■ **WHAT IS BEING ASKED**
Repeat the data exactly as given below, dropping every picture.

......

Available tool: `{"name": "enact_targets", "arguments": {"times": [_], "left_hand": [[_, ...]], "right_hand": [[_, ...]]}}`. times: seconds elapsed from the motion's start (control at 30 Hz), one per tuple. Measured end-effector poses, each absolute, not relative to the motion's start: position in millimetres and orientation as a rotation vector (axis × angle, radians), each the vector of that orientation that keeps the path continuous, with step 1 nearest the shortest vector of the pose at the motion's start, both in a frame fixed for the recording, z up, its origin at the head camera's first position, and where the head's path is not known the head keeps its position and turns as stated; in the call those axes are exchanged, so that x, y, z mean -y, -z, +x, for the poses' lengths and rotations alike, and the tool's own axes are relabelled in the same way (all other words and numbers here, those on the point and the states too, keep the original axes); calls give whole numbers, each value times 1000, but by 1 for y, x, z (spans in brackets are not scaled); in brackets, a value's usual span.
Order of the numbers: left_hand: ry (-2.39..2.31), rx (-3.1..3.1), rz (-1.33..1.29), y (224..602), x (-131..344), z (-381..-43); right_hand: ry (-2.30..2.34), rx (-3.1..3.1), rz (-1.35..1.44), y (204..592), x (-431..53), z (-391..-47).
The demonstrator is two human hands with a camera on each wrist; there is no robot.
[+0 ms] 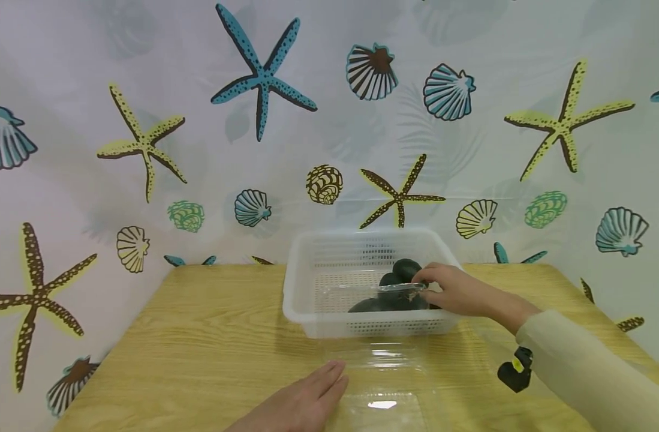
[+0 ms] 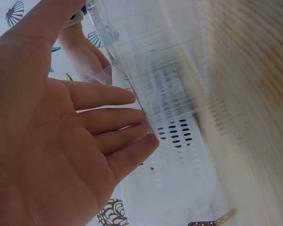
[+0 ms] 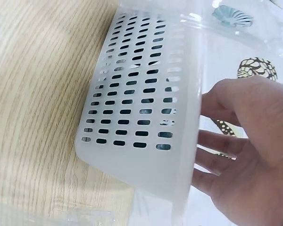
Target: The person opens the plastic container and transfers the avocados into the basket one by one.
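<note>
A white perforated basket [image 1: 299,300] holds several dark green oval fruits [image 1: 407,270] that look like avocados. My right hand [image 1: 459,291] reaches over its right rim, thumb and index finger apart beside the fruits. In the right wrist view its fingertips pass behind the basket wall [image 3: 146,89] and are hidden. In front of the basket stands a clear plastic clamshell container [image 1: 383,403], its see-through lid raised before the basket. My left hand [image 1: 302,399] lies at the container's left side; the left wrist view has its straight fingers [image 2: 106,94] against the clear plastic edge.
Under the right forearm lies a black and yellow piece [image 1: 515,369], apparently on clear plastic. The wooden table [image 1: 210,336] ends at a patterned curtain [image 1: 329,120] behind the basket and along both sides.
</note>
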State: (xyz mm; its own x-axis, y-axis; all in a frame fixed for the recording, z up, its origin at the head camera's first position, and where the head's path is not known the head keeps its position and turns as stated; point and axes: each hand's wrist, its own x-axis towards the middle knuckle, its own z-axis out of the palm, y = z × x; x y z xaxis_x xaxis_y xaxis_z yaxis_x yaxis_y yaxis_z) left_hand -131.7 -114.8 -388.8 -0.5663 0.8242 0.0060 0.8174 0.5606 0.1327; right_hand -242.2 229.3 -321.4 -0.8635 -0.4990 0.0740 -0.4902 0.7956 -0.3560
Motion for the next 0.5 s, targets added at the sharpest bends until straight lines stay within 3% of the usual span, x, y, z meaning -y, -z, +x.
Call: {"name": "enact_targets", "arguments": {"times": [0.3, 0.5], "left_hand": [[-44, -2879, 1861, 396, 116, -132], [-14, -2939, 1918, 401, 116, -133]], "right_hand": [[633, -3044, -719, 313, -234, -217], [627, -3132, -681, 310, -236, -198]]}}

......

■ **OUTPUT FOR THIS EXERCISE**
Available tool: `{"name": "enact_targets", "arguments": {"times": [_], "left_hand": [[_, ...]], "right_hand": [[_, ...]]}}`. times: seconds elapsed from the motion's start (control at 30 Hz), one per tuple. Measured end-effector poses, each absolute, not relative to the motion's start: position in millimetres and orientation as a rotation vector (axis × angle, radians), each the vector of that orientation that keeps the path continuous, with step 1 nearest the shortest vector of the pose at the motion's start, both in a frame fixed for the recording, z up, its origin at the head camera's first position, and where the head's path is not known the head keeps its position and turns as stated; in the call those axes are exchanged, so that x, y, z mean -y, -z, +x, for the poses' lengths and rotations alike, and the tool's own axes are relabelled in the same way (all other words and numbers here, those on the point and the states too, keep the original axes); calls give whole numbers, each value times 1000, but by 1 for y, x, z (spans in brackets are not scaled); in brackets, a value's usual span.
Order of the numbers: left_hand: ry (-2.39..2.31), rx (-3.1..3.1), rz (-1.33..1.29), y (224..602), x (-131..344), z (-381..-43); right_hand: ry (-2.30..2.34), rx (-3.1..3.1), rz (-1.35..1.44), y (204..592), x (-431..53), z (-391..-47).
The demonstrator is two human hands with a camera on each wrist; there is no robot.
[+0 ms] 
[+0 ms] 
[+0 ms] 
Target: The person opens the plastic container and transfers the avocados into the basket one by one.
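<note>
A white perforated basket [image 1: 299,300] holds several dark green oval fruits [image 1: 407,270] that look like avocados. My right hand [image 1: 459,291] reaches over its right rim, thumb and index finger apart beside the fruits. In the right wrist view its fingertips pass behind the basket wall [image 3: 146,89] and are hidden. In front of the basket stands a clear plastic clamshell container [image 1: 383,403], its see-through lid raised before the basket. My left hand [image 1: 302,399] lies at the container's left side; the left wrist view has its straight fingers [image 2: 106,94] against the clear plastic edge.
Under the right forearm lies a black and yellow piece [image 1: 515,369], apparently on clear plastic. The wooden table [image 1: 210,336] ends at a patterned curtain [image 1: 329,120] behind the basket and along both sides.
</note>
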State: (xyz mm; its own x-axis, y-axis; all in a frame fixed for the recording, z up, its origin at the head camera's first position, and where the head's path is not known the head keeps its position and turns as stated; point and axes: each hand's wrist, its own x-axis towards the middle knuckle, its own z-axis out of the palm, y = z × x; x y z xaxis_x xaxis_y xaxis_z yaxis_x yaxis_y yaxis_z) left_hand -131.7 -114.8 -388.8 -0.5663 0.8242 0.0060 0.8174 0.5606 0.1327; right_hand -242.2 229.3 -321.4 -0.8635 -0.4990 0.0740 -0.4902 0.7956 -0.3560
Motion for the next 0.5 s, targets added at the sharpest bends until straight lines stay within 3% of the usual span, x, y, z meaning -y, -z, +x.
Call: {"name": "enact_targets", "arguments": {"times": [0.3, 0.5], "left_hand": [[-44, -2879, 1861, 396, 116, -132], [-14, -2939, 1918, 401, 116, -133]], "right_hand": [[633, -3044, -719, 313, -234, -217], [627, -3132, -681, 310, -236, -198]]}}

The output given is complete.